*** Entries provided Section Begins ***

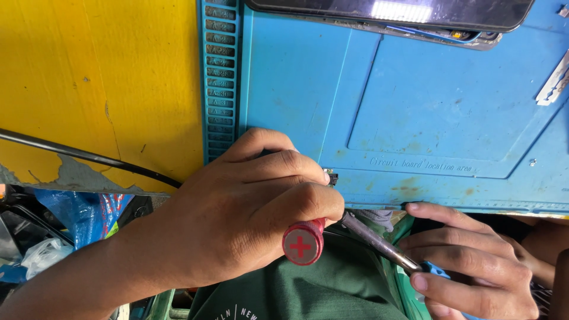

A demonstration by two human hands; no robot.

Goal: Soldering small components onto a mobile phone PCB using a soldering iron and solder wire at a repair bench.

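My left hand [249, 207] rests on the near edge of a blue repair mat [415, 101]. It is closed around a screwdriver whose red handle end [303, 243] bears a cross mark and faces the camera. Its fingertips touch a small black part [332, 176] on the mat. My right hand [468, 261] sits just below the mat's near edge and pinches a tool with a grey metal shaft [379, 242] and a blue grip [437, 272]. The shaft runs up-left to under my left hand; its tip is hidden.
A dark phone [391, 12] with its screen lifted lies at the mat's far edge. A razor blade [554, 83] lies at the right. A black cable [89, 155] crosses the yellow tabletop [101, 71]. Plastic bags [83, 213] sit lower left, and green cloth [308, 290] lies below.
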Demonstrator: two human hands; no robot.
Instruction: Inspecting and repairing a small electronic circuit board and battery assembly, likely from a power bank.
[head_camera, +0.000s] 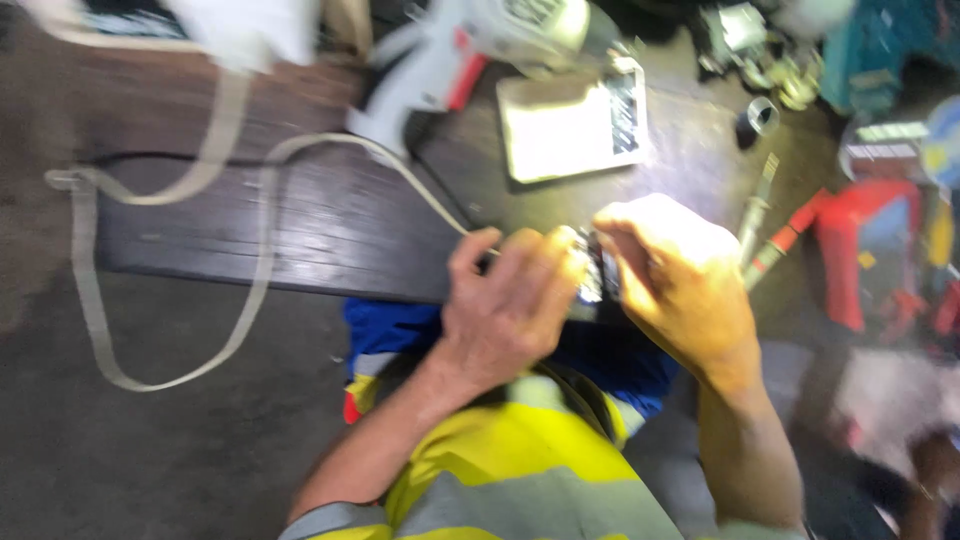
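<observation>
- The left hand (510, 300) and the right hand (680, 275) meet at the near edge of the dark wooden bench (330, 225).
- Between them sits a small dark part with a shiny metal face (596, 278); both hands are closed around it, the left from its left side, the right from its right side.
- The picture is blurred, so I cannot tell its long axis.
- A grey cable (420, 185) runs from the part across the bench to a white power tool (470, 50) at the far edge.
</observation>
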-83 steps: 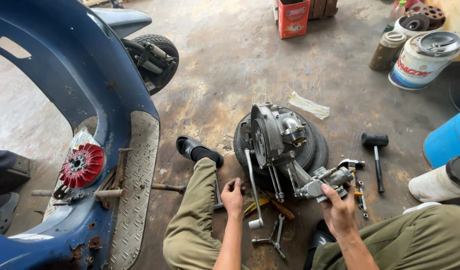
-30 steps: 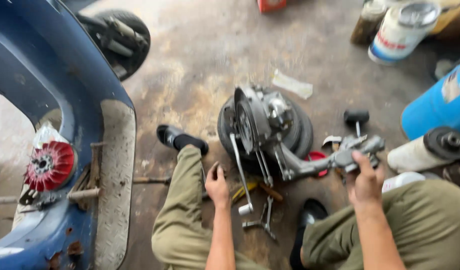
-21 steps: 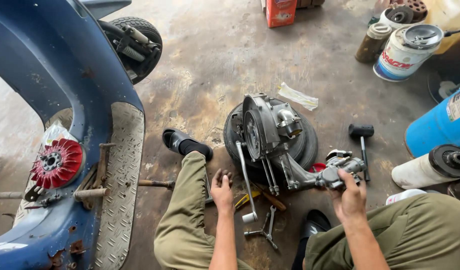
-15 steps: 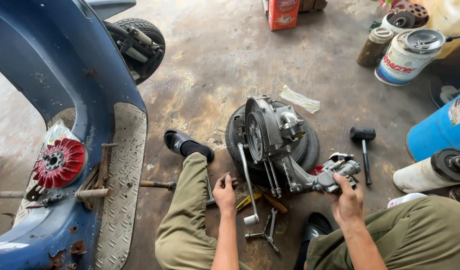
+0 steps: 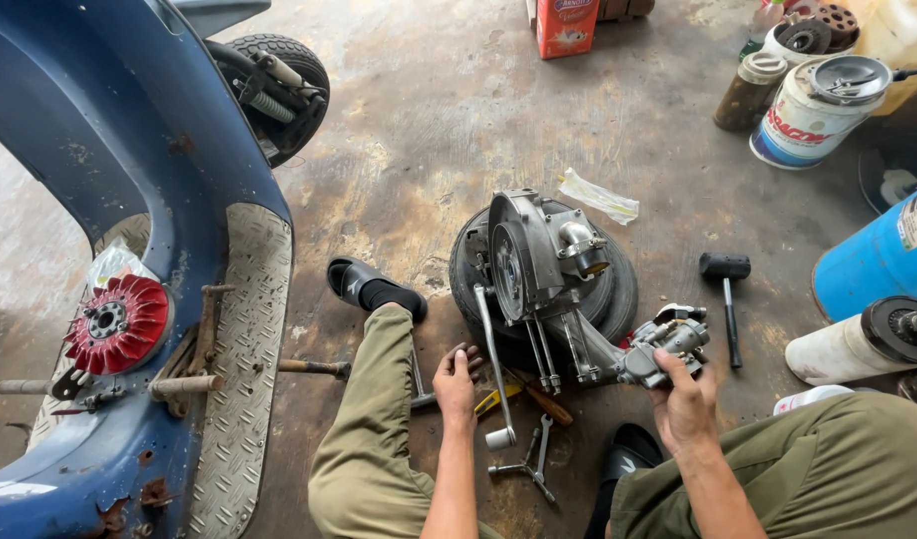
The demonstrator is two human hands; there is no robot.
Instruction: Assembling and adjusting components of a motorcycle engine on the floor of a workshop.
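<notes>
Scooter body [image 5: 109, 120]: blue, rust-spotted, with a grey diamond-tread floorboard [image 5: 244, 339]; finned fan [image 5: 117, 323]: red. Engine [image 5: 548, 265]: bare silver-grey metal on a black tyre [image 5: 618, 299]; mallet [image 5: 726, 268]: black. Trousers [image 5: 369, 429]: olive green; drum [image 5: 878, 262]: blue; carton [image 5: 566, 25]: red-orange.

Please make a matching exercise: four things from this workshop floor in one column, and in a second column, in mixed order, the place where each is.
Things:
1. red finned fan
2. black mallet
3. carburettor
4. blue drum

Places:
a. at the right edge of the picture
b. on the floor, right of the engine
c. on the footboard of the blue scooter body
d. under the fingers of the right hand

Pairs: 1-c, 2-b, 3-d, 4-a
</notes>
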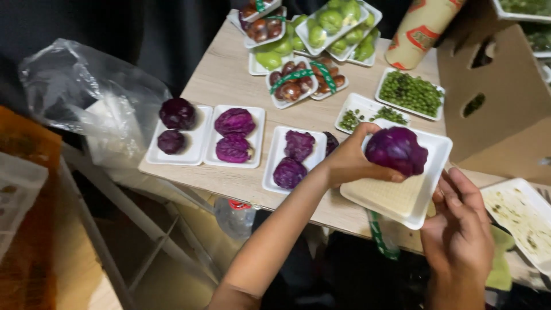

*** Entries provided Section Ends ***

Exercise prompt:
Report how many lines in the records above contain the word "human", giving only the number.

Result of this task:
3